▶ **WHAT YOU ARE ASKED TO DO**
Among the entries that follow, the required portion opens with the line containing "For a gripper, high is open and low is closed" and closes with the line containing "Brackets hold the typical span". Give that portion again exactly, and nothing else.

Start of RECORDS TO USE

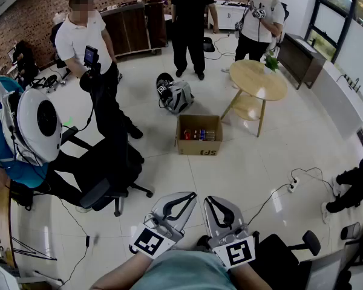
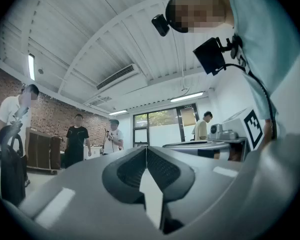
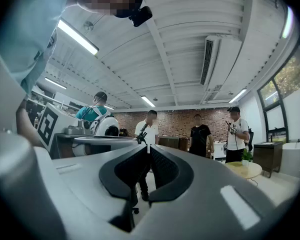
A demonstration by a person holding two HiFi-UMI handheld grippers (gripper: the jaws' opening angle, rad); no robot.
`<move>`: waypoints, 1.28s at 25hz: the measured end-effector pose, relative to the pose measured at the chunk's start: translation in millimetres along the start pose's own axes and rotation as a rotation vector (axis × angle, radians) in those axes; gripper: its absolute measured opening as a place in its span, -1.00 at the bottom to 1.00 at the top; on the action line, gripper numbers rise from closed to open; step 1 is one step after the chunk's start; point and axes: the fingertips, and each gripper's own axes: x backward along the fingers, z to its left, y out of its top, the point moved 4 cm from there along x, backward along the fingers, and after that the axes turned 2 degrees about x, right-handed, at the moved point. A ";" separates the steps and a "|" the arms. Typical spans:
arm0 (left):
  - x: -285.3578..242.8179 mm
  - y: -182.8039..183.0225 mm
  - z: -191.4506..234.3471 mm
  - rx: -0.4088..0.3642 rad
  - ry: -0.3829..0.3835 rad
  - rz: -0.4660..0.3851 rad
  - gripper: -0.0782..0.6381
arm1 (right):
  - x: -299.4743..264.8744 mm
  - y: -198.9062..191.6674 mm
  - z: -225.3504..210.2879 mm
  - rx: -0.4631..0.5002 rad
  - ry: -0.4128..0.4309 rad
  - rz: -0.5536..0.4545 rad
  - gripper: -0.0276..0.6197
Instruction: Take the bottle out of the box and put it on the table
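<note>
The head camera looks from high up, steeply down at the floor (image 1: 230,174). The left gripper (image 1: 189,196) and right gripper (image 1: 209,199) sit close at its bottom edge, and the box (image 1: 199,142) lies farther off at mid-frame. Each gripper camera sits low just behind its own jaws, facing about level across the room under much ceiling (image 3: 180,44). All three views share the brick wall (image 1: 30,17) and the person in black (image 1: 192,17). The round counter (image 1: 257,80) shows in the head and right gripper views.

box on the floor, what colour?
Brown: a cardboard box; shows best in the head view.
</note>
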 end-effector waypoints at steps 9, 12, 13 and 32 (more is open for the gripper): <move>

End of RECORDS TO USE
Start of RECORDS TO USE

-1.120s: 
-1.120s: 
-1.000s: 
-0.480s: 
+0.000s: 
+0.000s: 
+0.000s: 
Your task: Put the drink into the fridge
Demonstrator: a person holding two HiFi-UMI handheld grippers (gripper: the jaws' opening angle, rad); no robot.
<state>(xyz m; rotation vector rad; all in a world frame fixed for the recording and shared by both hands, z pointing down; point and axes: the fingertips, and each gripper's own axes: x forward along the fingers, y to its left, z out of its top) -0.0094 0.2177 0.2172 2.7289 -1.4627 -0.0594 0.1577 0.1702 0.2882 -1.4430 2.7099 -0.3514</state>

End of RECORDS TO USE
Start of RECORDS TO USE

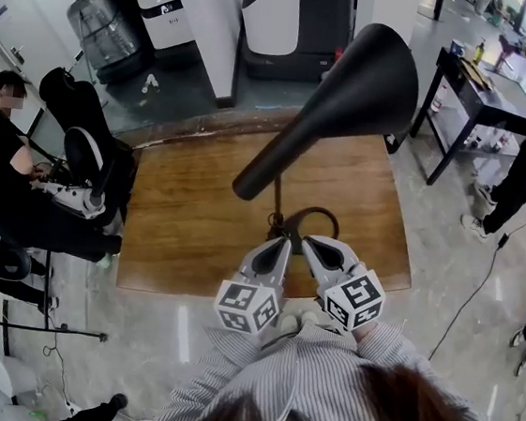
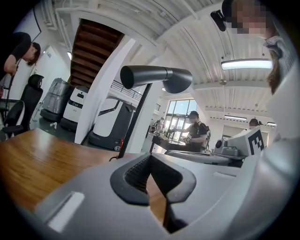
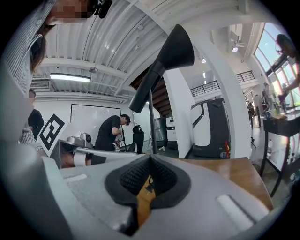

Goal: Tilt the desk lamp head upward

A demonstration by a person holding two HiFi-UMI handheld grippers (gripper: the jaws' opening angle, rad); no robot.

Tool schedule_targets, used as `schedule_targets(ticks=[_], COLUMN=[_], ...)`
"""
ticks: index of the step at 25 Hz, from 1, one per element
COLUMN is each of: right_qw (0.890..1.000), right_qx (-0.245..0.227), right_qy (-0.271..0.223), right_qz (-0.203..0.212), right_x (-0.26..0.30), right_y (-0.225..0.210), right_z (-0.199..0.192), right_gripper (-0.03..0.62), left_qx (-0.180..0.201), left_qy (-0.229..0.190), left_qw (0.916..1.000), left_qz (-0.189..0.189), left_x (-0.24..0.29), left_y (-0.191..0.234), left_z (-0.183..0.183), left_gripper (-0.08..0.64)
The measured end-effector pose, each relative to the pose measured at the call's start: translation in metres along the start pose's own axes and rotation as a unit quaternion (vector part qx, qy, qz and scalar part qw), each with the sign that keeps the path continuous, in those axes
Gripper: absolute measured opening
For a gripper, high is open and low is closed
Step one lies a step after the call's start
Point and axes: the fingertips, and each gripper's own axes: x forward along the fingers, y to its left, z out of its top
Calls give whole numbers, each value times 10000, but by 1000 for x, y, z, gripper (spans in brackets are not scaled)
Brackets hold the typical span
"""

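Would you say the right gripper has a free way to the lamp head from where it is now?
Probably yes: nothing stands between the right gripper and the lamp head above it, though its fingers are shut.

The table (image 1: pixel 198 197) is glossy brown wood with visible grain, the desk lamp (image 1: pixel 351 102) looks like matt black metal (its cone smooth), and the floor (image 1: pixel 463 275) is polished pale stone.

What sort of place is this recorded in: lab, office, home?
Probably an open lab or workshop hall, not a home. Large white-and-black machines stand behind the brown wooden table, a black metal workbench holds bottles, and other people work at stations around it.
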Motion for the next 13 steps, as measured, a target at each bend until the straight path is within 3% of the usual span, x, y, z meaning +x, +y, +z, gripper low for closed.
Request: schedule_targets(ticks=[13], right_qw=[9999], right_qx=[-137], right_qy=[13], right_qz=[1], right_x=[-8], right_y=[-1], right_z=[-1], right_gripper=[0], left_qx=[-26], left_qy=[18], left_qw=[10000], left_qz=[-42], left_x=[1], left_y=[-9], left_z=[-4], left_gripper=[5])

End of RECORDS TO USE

▶ **TASK RESPONSE**
For a gripper, high is open and low is closed
Step one lies a step after the call's start
Point and axes: the fingertips, and each gripper's own axes: x forward along the fingers, y to its left, z out of its top
Calls give whole numbers, each value times 10000, but by 1000 for x, y, z, gripper (spans in brackets are not scaled)
Brackets hold the typical span

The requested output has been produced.